# Directions for this task:
Could every line of the listing be output exactly, with the pictures skipped?

_ _ _

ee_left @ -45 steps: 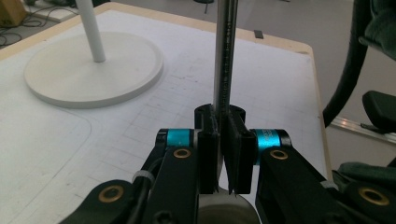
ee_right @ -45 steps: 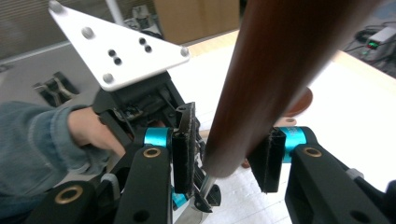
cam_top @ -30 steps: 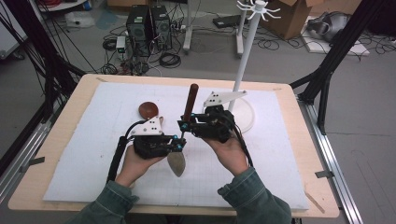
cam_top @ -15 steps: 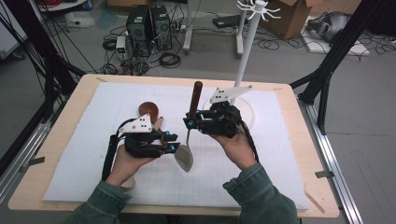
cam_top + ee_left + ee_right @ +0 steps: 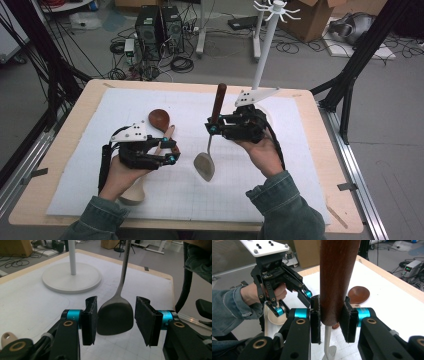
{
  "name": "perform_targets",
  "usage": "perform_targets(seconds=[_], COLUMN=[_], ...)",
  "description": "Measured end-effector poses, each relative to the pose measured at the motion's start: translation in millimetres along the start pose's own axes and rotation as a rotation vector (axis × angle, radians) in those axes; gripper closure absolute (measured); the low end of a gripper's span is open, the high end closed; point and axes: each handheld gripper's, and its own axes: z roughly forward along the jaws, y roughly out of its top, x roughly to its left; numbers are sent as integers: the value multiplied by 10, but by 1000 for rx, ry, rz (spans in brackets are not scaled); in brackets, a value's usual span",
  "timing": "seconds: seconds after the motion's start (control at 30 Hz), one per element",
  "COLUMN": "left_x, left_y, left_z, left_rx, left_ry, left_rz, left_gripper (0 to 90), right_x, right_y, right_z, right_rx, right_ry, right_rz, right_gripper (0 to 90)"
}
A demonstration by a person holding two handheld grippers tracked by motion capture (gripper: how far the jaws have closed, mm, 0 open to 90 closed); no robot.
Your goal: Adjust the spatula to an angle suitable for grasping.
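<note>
1. White mat (image 5: 300, 165) covers the light wooden table (image 5: 330, 150), mid-frame in high view.
2. Left gripper (image 5: 170, 152) at centre-left, over the pale wooden spoon (image 5: 134, 192); brown wooden spoon (image 5: 159, 119) just behind it.
3. Right gripper (image 5: 211, 128) at centre-right, clamped on the dark wooden handle of the metal spatula (image 5: 204, 166); blade hangs below, between the left gripper's parted jaws.
4. White hook stand (image 5: 265, 50) behind the right gripper, upper right.

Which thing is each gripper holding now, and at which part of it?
The right gripper holds the spatula by the lower end of its dark wooden handle. The left gripper is open, its jaws either side of the blade, holding nothing.
</note>
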Motion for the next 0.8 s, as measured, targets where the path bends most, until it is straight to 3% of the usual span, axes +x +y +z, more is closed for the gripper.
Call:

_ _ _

# Task solution:
ee_left @ -45 steps: 
ee_right @ -45 steps: 
cam_top @ -30 steps: 
cam_top @ -15 steps: 
cam_top + ee_left + ee_right @ +0 steps: 
{
  "name": "perform_targets",
  "usage": "perform_targets(seconds=[_], COLUMN=[_], ...)",
  "description": "Measured end-effector poses, each relative to the pose measured at the motion's start: translation in millimetres along the start pose's own axes and rotation as a rotation vector (axis × angle, radians) in those axes; gripper closure absolute (measured); the low end of a gripper's span is open, the high end closed; point and axes: each handheld gripper's, and its own axes: z roughly forward along the jaws, y roughly out of its top, x roughly to its left; numbers are sent as integers: the value multiplied by 10, but by 1000 for rx, ry, rz (spans in brackets are not scaled); in brackets, a value's usual span",
  "timing": "seconds: seconds after the motion's start (control at 30 Hz), one per element",
  "COLUMN": "left_x, left_y, left_z, left_rx, left_ry, left_rz, left_gripper (0 to 90), right_x, right_y, right_z, right_rx, right_ry, right_rz, right_gripper (0 to 90)"
}
A demonstration by a person holding two handheld grippers tracked by motion capture (gripper: how far the jaws have closed, mm, 0 open to 90 closed); no robot.
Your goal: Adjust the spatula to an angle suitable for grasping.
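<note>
1. White mat (image 5: 300, 165) covers the light wooden table (image 5: 330, 150), mid-frame in high view.
2. Left gripper (image 5: 170, 152) at centre-left, over the pale wooden spoon (image 5: 134, 192); brown wooden spoon (image 5: 159, 119) just behind it.
3. Right gripper (image 5: 211, 128) at centre-right, clamped on the dark wooden handle of the metal spatula (image 5: 204, 166); blade hangs below, between the left gripper's parted jaws.
4. White hook stand (image 5: 265, 50) behind the right gripper, upper right.

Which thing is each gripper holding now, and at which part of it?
The right gripper holds the spatula by the lower end of its dark wooden handle. The left gripper is open, its jaws either side of the blade, holding nothing.
</note>
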Motion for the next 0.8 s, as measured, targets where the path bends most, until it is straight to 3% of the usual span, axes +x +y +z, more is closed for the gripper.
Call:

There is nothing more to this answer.